I was thrilled to learn last winter that I had been chosen to receive the Grawemeyer Award in Education for 2014. To me, the Grawemeyer Award is the most important recognition of work in the five fields it honors: education, music, religion, world order, and psychology.


I was especially honored because the award had previously gone to my friends Linda Darling-Hammond and Pasi Sahlberg for their outstanding books.


The awards ceremonies were the week of April 15-17. As it happened, I fell and badly damaged my knee on April 5, and the earliest date I could see my knee surgeon was April 8. He gave me permission to go to Louisville so long as I agreed to use crutches, a wheelchair, a cane, whatever it took, and to see him as soon as I returned.


So, with the help of my partner, I arrived in Louisville on April 15 and had the help of Professors Diane Kyle and Melissa Evans-Andris, who took care of both of us from start to finish. I brought a walker, and they brought a wheelchair. They were our constant companions, and attended to my every need. They even thought to bring with them to the airport a basket of goodies for the caregiver, who is often neglected.


Impressions: Louisville is a beautiful city. There is public art on almost every downtown block. The hotel we stayed in was the C21 Museum Hotel, where the art is everywhere, changes often, and is hugely engaging.


There was a wonderful grand black-tie event, where all the award winners were introduced in a large ballroom, and each of us spoke for about five minutes. My favorite line came from Antonio Damasio, the wonderful man who won the award for psychology, who said that the great thing about the Grawemeyer award is that it is an award that recognizes the idea of ideas. I loved that.

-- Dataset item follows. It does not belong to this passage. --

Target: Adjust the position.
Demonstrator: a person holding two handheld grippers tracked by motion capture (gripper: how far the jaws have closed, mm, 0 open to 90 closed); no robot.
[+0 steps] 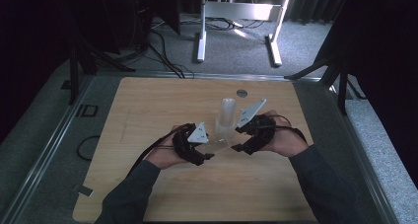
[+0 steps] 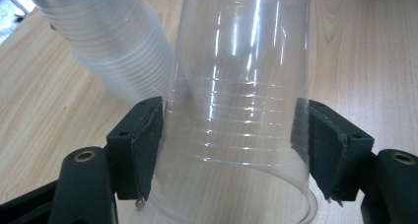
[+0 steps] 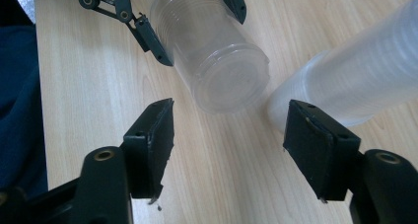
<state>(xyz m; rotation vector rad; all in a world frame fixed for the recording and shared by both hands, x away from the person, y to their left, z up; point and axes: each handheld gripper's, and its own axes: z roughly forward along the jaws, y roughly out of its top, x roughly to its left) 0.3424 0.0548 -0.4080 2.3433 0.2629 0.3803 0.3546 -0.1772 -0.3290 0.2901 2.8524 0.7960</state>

Each of the award winners had the chance to meet with their colleagues on campus and with students in their discipline, and there was time for me to give a speech to the community. Soon after I spoke, I was interviewed, and asked to summarize the main idea of my book. This was condensed into a video that is about 3 or 4 minutes. Here it is. I should mention that I received the award for The Death and Life of the Great American School System: How Testing and Choice Are Undermining Education. I treat it as volume 1, followed by volume 2, Reign of Error.


The highlight of our visit to Louisville was getting to see this beautiful community. But there were two other highlights, and I can’t rank them. One was enjoying the companionship of Diane Kyle and Melissa Evans-Andris, who showed us what Kentucky hospitality was at its best. Next was a meeting one morning with civic and community leaders that included the superintendent of schools for Jefferson County and Mayor Greg Fisher. Before I spoke, Mayor Fisher said that his priorities were helping young children get off to a good start, attending to the needs of adolescents, and mental health. I found it refreshing to meet a smart, thoughtful mayor who understands that taking care of the health and well-being of children is the most important job for the community, not importing competition to put pressure on the schools for phony test score gains.


I can’t go on without saying that I had my first mint julep, and that we were in Louisville only two weeks before the Kentucky Derby, so the city had a festive spirit. Our hotel was only a block from the home store of the famous Louisville Slugger baseball bat. We passed Churchill Downs, where the Derby will be run. We got a sense of a city where art is treasured, and a university with the idea of honoring ideas. We encountered generous hospitality, a sense of proportion about what matters most, a caring and vibrant community, and a happy absence of that hardbitten sense that children must be tested until they cry.


What a wonderful experience it was!


Oh, and one other thing, not so small. Kentucky is one of the few states that does not permit charter schools. So every community works together to improve its public schools. What a treat to be in a place that dares to think differently, and to be reminded of an America that has not fallen into the clutches of Arne Duncan, Bill Gates, and the edu-entrepreneurs.